In the aftermath of recent multiple leaks such as the Panama Papers, the Swiss leaks, the Lux leaks, and the Bahama leaks, this book offers an interesting view on the underlying conflicting interests that impede the adoption of more effective legislation to stop money laundering by way of the financial system.
The central position of the book is that the declared goals underlying the criminalization of money laundering have not been fulfilled. The effectiveness of the anti-money laundering regime in Germany is assessed by examining the indirect effects, collateral consequences, and positive interpretations of the law in action and of the law inaction; reducing the issue to a question of symbolic effectiveness does not reflect the complexity of the matter. What is demonstrated, is that the goals attributed to the regime were too ambitious, and that a lower degree of effectiveness has been accepted in order to balance the inherent political, economic and financial conflicting interests.
Unlike other volumes focusing on this issue, this book deals with the implementation of the legislation and the consequences thereof, and is primarily aimed at legal sociologists, sociology of law researchers, criminal lawyers, criminologists with an interest in white collar crime and political scientists studying measures against illicit financial flows and the concrete implementation of anti-money laundering laws. The book will be of interest to both international policymakers and consultants as well as their counterparts in Germany for instance working on improving the instruments to fight organized crime and prevent the financing of terrorism through money laundering.

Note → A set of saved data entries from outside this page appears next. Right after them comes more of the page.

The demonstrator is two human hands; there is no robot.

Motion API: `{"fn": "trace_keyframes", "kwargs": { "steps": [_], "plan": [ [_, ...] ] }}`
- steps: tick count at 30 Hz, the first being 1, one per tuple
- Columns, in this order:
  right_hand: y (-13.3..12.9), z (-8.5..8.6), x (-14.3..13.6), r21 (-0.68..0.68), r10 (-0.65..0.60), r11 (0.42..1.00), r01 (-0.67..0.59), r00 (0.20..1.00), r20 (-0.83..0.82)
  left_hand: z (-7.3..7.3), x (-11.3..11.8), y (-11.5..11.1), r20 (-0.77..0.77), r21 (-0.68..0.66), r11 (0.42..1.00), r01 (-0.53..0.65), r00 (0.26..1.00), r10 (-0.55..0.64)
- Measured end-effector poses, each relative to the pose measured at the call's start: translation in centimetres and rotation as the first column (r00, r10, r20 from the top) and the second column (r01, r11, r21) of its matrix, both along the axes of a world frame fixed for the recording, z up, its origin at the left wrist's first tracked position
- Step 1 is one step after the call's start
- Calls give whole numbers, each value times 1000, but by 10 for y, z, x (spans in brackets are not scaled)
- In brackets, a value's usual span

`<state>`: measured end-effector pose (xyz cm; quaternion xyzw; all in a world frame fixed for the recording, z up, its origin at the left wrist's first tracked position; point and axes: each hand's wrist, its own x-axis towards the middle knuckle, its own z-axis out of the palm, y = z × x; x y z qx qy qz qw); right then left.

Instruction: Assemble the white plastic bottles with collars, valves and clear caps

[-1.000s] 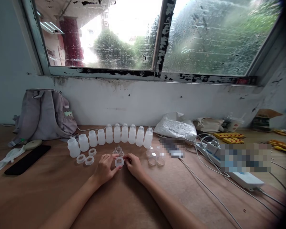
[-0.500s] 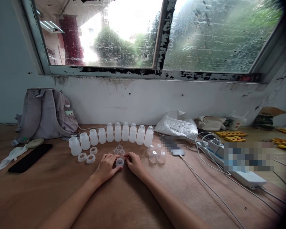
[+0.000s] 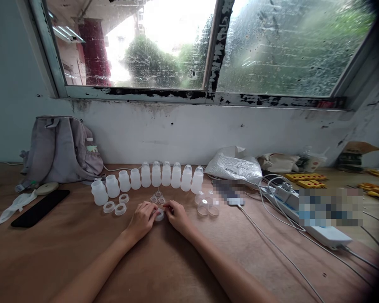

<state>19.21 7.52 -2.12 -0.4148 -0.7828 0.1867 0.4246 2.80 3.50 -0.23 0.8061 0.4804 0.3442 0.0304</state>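
Note:
A translucent bottle collar ring [image 3: 159, 216] lies on the wooden table between my hands. My left hand [image 3: 141, 219] is closed on its left side, with the thumb and fingertips at the rim. Close by the ring's right edge, my right hand [image 3: 177, 215] has its fingers curled together; whatever they pinch is hidden. Just beyond the fingertips stand several clear bottle nipples [image 3: 158, 194]. More collar rings [image 3: 120, 209] lie left of my left hand. Clear dome caps [image 3: 203, 208] sit to the right of my right hand.
Several frosted baby bottles [image 3: 124, 182] form an arc behind, the right-hand ones capped. A grey backpack [image 3: 58, 147] and black phone [image 3: 40, 209] are at left. At right are a silver bag [image 3: 235, 165], a white power strip [image 3: 326, 235] and loose cables.
My left thumb has drawn in from in front of the ring to its left side, and the left fingers now cover more of it. My right hand has barely moved.

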Motion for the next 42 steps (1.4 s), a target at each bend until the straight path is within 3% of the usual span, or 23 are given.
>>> {"fn": "trace_keyframes", "kwargs": {
  "steps": [3,6,11,16,27,42],
  "plan": [
    [-8,7,-1,12,82,997,-82,996,-27,0,0,1,195,-72,997,-7,981,21],
    [-17,14,-5,61,142,988,-141,990,-19,0,3,1,432,-205,975,82,902,15],
    [-19,14,-10,31,50,998,-47,996,-79,-1,11,-1,679,-367,895,253,731,72],
    [-15,13,-10,-29,-30,999,26,984,-173,1,16,-8,718,-405,866,292,688,104],
    [-17,20,-8,-126,-54,992,24,969,-241,5,19,-14,746,-461,758,461,664,50],
    [-14,15,-8,-198,-44,980,-12,960,-277,0,17,-16,650,-435,796,421,759,-47]
  ]
}}
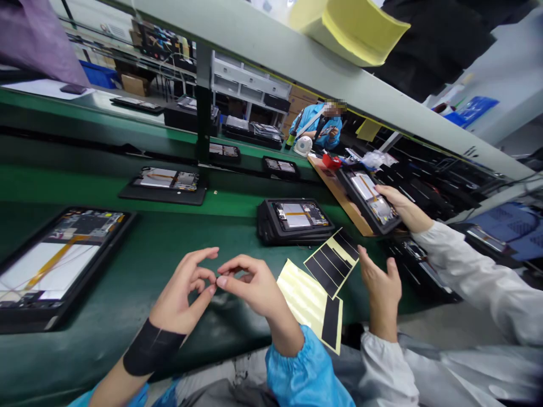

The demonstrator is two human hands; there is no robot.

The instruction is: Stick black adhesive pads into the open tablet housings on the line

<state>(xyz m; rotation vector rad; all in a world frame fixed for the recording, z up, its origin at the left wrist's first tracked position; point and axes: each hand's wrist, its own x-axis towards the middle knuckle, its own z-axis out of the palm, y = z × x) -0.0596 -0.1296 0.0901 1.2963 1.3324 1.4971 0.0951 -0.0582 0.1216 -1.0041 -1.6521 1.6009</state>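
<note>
Apparently, the bare left hand [184,297] and right hand [257,285] meet, fingertips nearly pinched; any tiny held piece is indiscernible. The elasticated blue sleeve [303,370] could snag the yellow, black-striped paper sheet [303,288] beside it, near the green table's [169,232] edge.

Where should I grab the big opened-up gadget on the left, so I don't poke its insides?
Probably by the black rim of the gadget, coming from its right, the left hand's side. It lies flat, insides facing up, so gripping its edge should avoid the orange strip.
</note>
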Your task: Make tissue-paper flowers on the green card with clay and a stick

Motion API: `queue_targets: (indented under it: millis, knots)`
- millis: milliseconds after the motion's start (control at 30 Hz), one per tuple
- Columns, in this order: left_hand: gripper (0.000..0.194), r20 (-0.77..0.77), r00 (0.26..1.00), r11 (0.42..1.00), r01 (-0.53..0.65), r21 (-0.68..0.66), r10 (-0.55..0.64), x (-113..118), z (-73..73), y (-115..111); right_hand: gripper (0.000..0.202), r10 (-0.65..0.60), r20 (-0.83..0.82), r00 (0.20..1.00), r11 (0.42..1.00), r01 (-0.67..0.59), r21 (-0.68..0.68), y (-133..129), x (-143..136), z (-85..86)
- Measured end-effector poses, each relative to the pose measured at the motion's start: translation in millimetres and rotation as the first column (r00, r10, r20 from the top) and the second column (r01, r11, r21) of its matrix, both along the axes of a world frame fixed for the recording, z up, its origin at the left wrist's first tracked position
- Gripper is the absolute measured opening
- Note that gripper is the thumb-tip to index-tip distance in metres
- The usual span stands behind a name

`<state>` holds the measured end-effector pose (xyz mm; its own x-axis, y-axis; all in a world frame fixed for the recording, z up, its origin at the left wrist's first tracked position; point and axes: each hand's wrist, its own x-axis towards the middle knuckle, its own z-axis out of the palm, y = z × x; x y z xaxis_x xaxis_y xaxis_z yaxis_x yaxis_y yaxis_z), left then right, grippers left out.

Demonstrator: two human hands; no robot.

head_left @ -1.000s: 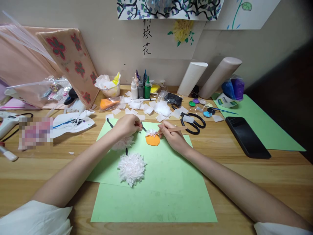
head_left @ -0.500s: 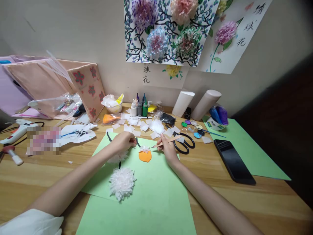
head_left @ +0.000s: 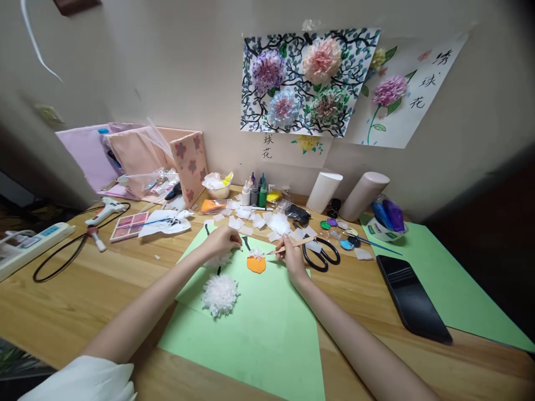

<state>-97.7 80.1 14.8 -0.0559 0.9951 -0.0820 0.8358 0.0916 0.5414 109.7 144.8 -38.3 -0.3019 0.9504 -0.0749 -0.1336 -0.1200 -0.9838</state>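
Wooden tabletop (head_left: 58, 312): right hand (head_left: 293, 262) gripping tan pointed stick (head_left: 301, 242) beside orange disc (head_left: 256, 265), white tufts (head_left: 256, 254) atop; left hand (head_left: 223, 240) clenched, contents unclear.

Through my remote feed I see a plain greyish wall (head_left: 184, 83) behind a light wooden table (head_left: 346, 365) with visible grain. On the wall I make out a small pale plate (head_left: 50, 114) at left, a white cord (head_left: 28, 27) above it, and flower pictures (head_left: 297, 82) toward the right, where soft, uneven light fades into darkness.
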Motion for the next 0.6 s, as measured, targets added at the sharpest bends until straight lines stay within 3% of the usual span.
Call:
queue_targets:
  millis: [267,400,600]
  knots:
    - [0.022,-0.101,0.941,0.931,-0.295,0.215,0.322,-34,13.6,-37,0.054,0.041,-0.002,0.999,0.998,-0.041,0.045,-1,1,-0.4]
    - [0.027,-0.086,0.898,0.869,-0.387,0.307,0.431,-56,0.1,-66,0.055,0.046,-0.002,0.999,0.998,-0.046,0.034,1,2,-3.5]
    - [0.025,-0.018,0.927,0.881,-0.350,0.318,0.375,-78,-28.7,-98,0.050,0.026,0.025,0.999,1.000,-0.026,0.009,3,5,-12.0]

The complexity of the anti-money laundering regime and all the variables are exhaustively and critically reviewed in the assessment, thereby providing complete instructions for future legislative steps. The case study regarding the situation in Germany maximizes readers’ insights into concrete effects of the implementation of international anti-money laundering standards at a national level, and the opinions of professionals working in the field and of experts on the law-making process are also illuminating. Moreover, the book equips non-German speakers with the information needed to deal with the extensive German legal scholarly production on article 261 of the German criminal code and the current internal political debate on the matter.
Verena Zoppei is a Fellow Researcher at the International Security Division of the German Institute for International and Security Affairs in Berlin.